Nkaissery’s endless attacks on the NPSC and IPOA are clearly designed to embolden men and women in the security services to openly defy constitutional mechanisms that have been put in place to safeguard the rights of ordinary people against any excesses of rogue, overzealous and criminally-minded people serving in these departments.
It is therefore not a surprise that despite the existence and operation of these mechanisms and safeguards, a clique within the police service still maintain mobile telephone numbers that it routinely uses to intimidate and threaten human rights defenders and civil society actors without any action being taken against them when reported.
This is the path that Willie and his colleagues were taken through before eventually being killed in a manner and style that reinforces the publicly held fear that there is a killer squad within the police service that eliminates those who seek to hold State and public officers to account. As an umbrella organisation engaged in the pursuit of establishing and securing an enabling environment for the civil society in Kenya, the Civil Society Reference Group holds the view that the murder of the three is a continuation of what appears to be a carefully planned script by the State to intimidate, malign and cripple the sector and by extension, deny ordinary citizens a voice ahead of the 2017 elections.

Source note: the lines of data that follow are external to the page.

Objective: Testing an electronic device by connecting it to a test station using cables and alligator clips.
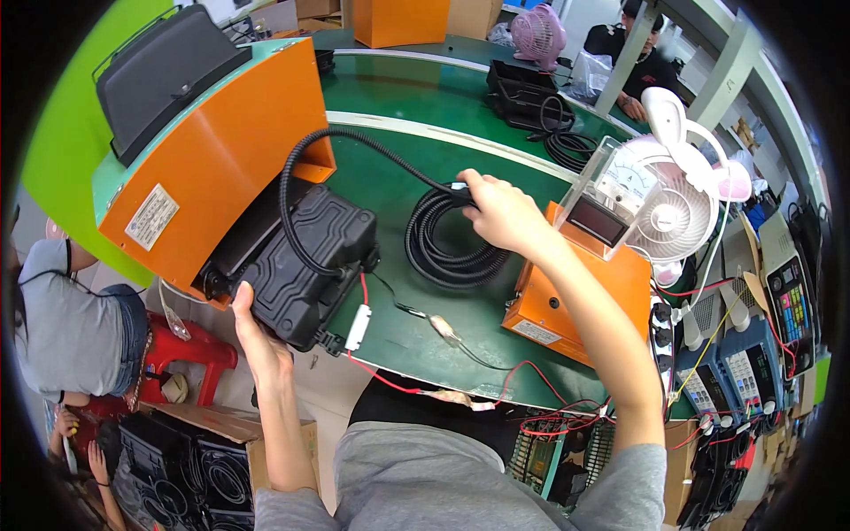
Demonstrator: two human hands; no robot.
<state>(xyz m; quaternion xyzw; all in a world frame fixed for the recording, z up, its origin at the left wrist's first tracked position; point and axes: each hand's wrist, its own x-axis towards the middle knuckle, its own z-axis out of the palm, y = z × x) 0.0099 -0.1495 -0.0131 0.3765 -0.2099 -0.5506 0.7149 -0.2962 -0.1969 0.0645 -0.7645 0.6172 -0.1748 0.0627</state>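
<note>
My left hand (258, 334) is closed on the near-left edge of a black ribbed plastic case (310, 252). The case is tilted at the opening of a large orange metal housing (226, 133). From it a black corrugated cable (292, 168) arches over to a coil (423, 239) on the green bench. My right hand (506, 212) grips the top of that coil, fingers wrapped round the cable. Red and black wires leave the case's right side; a white inline connector (358, 327) sits on the red one. The left fingers under the case are hidden.
Right of the coil stands an orange box (575, 296) with an analog meter (624, 181), beside a white fan (668, 217). Bench instruments (748, 372) and loose wires crowd the right edge. A person (646, 66) sits across the bench; another (75, 310) is at left, near a red stool (190, 350).
</note>
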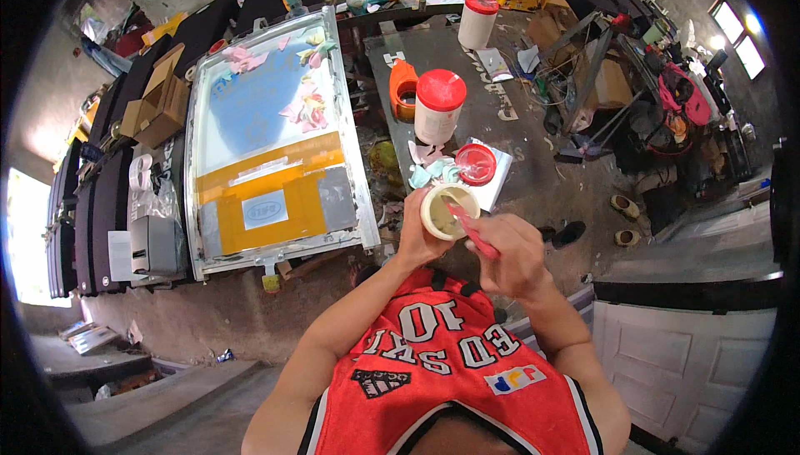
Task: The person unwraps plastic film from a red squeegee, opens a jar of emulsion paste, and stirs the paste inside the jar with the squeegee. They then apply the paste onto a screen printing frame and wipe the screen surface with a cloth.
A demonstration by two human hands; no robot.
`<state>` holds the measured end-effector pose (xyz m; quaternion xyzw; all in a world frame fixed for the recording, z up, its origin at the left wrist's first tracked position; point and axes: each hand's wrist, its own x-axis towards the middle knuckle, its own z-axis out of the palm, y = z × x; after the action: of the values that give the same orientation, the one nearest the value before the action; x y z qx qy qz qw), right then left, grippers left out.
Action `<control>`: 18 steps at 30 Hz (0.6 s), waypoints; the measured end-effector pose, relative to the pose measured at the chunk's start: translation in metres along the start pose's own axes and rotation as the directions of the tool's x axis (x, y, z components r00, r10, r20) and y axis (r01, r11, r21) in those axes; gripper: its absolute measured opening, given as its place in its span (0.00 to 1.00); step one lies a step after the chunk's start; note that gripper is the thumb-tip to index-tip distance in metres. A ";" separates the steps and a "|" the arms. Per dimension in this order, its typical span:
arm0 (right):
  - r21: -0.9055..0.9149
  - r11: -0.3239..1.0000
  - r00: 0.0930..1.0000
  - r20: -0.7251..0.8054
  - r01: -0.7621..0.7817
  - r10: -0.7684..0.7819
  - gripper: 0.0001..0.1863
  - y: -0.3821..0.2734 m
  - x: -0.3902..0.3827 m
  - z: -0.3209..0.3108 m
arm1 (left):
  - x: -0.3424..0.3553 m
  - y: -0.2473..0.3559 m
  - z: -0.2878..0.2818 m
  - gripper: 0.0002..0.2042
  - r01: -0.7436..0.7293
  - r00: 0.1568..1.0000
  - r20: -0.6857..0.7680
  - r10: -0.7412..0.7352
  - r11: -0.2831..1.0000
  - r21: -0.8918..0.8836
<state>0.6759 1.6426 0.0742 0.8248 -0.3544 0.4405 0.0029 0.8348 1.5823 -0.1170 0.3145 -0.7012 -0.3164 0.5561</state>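
Note:
My left hand [419,234] is wrapped round the side of a white plastic tub [430,223], keeping it tilted in front of my chest. Pale, creamy stuff coats the inside of the tub. In my right hand [515,257], the fingers close on a red-handled tool [481,240] whose far end reaches into the tub; its tip is hidden, so its exact kind is unclear. Just beyond the tub, a round red lid [476,163] rests on a white sheet [502,178], beside crumpled pale green and pink scraps [433,173].
To the left lies a screen-printing frame [348,134] with orange tape and crumpled pastel scraps on it. White tubs with red lids, one nearer [437,117] and one farther [477,30], stand on the dark table beside an orange ring-shaped holder [403,92]. Metal bars and clutter [596,72] lie right.

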 end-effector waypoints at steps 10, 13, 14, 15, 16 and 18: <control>0.095 0.993 0.998 -0.006 -0.063 0.064 0.19 0.014 -0.001 0.006 | -0.002 0.007 -0.005 0.52 0.071 0.997 0.007 -0.071 0.971 -0.228; 0.151 0.978 0.989 -0.006 -0.144 0.147 0.17 0.017 -0.006 0.014 | -0.008 0.004 -0.007 0.52 0.222 0.975 0.073 -0.210 0.924 -0.312; 0.171 0.977 0.991 0.005 -0.130 0.131 0.19 0.017 -0.008 0.014 | -0.010 0.004 -0.008 0.52 0.168 0.986 0.050 -0.160 0.946 -0.278; 0.199 0.971 0.991 0.010 -0.131 0.132 0.20 0.016 -0.010 0.014 | -0.009 0.003 -0.009 0.52 0.105 0.995 0.034 -0.099 0.948 -0.299; 0.232 0.964 0.991 0.031 -0.134 0.130 0.21 0.015 -0.011 0.013 | -0.010 0.003 -0.010 0.52 0.055 0.998 0.006 -0.055 0.978 -0.199; 0.235 0.964 0.992 0.033 -0.127 0.123 0.22 0.014 -0.013 0.012 | -0.007 0.003 -0.012 0.51 -0.042 0.999 -0.038 0.038 0.991 -0.129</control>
<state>0.6714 1.6356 0.0530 0.7992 -0.3506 0.4715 -0.1265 0.8475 1.5886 -0.1166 0.2690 -0.6754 -0.3445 0.5939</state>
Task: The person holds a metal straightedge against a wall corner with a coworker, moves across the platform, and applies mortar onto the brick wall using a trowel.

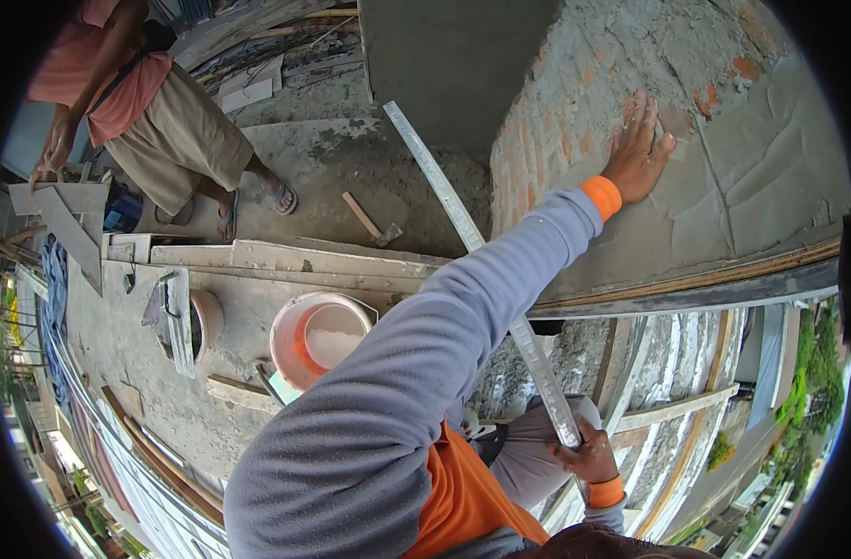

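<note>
My left hand (638, 154) rests with fingers spread on the plastered wall (752, 158), beside a patch of rough, exposed brick (551, 130). My right hand (589, 458), low in the view, grips a long, straight metal bar (421, 163) that runs diagonally up behind my left forearm, which hides its middle. A white bucket with an orange inside (321, 340) holds greyish, pale contents, left of my arm. Farther left, a metal tool (180, 317) lies across another bucket (208, 326).
A person (174, 140) in sandals stands upper left, holding grey boards (67, 219). A wooden-handled tool (360, 214) lies on the concrete floor (304, 158). Loose planks (239, 391) lie nearby. At right, beams (677, 401) edge a drop with greenery below.
</note>
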Tool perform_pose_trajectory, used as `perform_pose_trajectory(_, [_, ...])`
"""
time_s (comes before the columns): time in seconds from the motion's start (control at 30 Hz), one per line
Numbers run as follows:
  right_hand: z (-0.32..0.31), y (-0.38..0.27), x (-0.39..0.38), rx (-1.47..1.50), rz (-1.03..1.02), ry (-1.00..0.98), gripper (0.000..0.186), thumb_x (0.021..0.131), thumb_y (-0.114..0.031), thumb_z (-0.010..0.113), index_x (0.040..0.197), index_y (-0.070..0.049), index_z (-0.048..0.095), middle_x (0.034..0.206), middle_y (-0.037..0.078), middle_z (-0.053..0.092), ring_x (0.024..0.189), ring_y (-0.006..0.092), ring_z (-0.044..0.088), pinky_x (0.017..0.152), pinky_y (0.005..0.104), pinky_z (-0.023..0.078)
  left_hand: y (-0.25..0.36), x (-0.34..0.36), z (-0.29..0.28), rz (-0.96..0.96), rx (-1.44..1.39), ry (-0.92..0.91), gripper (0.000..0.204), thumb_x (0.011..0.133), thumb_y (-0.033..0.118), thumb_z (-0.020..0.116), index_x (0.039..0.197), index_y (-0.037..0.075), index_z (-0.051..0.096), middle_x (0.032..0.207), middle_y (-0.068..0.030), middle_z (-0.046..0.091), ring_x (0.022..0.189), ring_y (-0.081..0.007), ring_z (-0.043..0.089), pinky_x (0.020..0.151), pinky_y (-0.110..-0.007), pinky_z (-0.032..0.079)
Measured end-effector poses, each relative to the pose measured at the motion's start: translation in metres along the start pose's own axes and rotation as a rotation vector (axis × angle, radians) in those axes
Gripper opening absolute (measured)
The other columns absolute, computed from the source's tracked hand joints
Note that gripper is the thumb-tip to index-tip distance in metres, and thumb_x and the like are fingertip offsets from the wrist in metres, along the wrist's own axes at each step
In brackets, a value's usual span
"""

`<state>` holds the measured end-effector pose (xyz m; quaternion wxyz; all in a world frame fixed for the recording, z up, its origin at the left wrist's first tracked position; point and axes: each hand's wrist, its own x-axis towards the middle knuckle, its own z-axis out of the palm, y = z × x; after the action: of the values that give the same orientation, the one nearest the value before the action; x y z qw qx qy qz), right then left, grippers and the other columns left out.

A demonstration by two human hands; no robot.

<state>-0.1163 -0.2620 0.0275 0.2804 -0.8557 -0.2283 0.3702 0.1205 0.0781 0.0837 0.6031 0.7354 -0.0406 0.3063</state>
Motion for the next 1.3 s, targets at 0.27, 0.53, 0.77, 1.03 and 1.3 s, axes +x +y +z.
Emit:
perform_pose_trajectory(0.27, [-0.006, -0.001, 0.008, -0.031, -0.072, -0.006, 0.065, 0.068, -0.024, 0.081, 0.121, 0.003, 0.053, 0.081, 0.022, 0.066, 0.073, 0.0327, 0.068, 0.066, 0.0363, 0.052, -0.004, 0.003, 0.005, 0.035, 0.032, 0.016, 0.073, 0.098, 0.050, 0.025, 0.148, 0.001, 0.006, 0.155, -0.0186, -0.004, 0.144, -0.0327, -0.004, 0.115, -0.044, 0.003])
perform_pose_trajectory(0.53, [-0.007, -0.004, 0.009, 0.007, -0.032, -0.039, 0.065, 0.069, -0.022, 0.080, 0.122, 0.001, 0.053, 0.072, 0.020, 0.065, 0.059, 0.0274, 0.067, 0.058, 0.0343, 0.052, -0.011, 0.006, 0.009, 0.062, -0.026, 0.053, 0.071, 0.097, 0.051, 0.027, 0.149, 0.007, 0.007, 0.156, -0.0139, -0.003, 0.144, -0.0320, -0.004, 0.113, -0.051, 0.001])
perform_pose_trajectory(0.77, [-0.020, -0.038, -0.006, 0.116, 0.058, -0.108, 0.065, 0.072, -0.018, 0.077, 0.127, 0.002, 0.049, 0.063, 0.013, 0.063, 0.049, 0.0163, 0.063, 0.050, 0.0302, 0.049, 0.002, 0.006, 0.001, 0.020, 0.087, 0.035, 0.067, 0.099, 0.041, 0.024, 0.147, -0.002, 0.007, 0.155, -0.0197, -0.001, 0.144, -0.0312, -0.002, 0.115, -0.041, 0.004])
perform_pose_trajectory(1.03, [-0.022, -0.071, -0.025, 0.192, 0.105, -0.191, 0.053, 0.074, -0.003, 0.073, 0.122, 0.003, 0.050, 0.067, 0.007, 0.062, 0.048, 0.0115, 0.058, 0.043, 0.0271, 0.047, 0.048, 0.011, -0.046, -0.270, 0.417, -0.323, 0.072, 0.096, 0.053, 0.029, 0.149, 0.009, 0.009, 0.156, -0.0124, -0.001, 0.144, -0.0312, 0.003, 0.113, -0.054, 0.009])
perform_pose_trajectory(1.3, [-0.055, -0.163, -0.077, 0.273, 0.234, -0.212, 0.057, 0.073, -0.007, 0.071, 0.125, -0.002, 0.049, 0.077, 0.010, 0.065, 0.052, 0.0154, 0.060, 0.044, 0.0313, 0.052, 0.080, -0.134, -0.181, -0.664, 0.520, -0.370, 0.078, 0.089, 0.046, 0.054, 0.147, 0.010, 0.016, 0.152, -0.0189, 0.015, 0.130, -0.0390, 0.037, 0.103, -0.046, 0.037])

The Government’s refusal to enact the Public Benefit Organisations Act of 2013; attempts to amend the law even before it is implemented; arbitrary deregistration of NGOs by the NGO Coordination Bureau and, the recent threat by the NGO Coordination Bureau that it will no longer recommend issuance of work permits for expatriates working in the sector all seem to have been a build-up to the brutal murder of the three..
As the Cabinet Secretary in charge of internal security and one whose every statement seems to glorify extra-judicial killings, Nkaissery should take responsibility for these heinous murders and resign forthwith.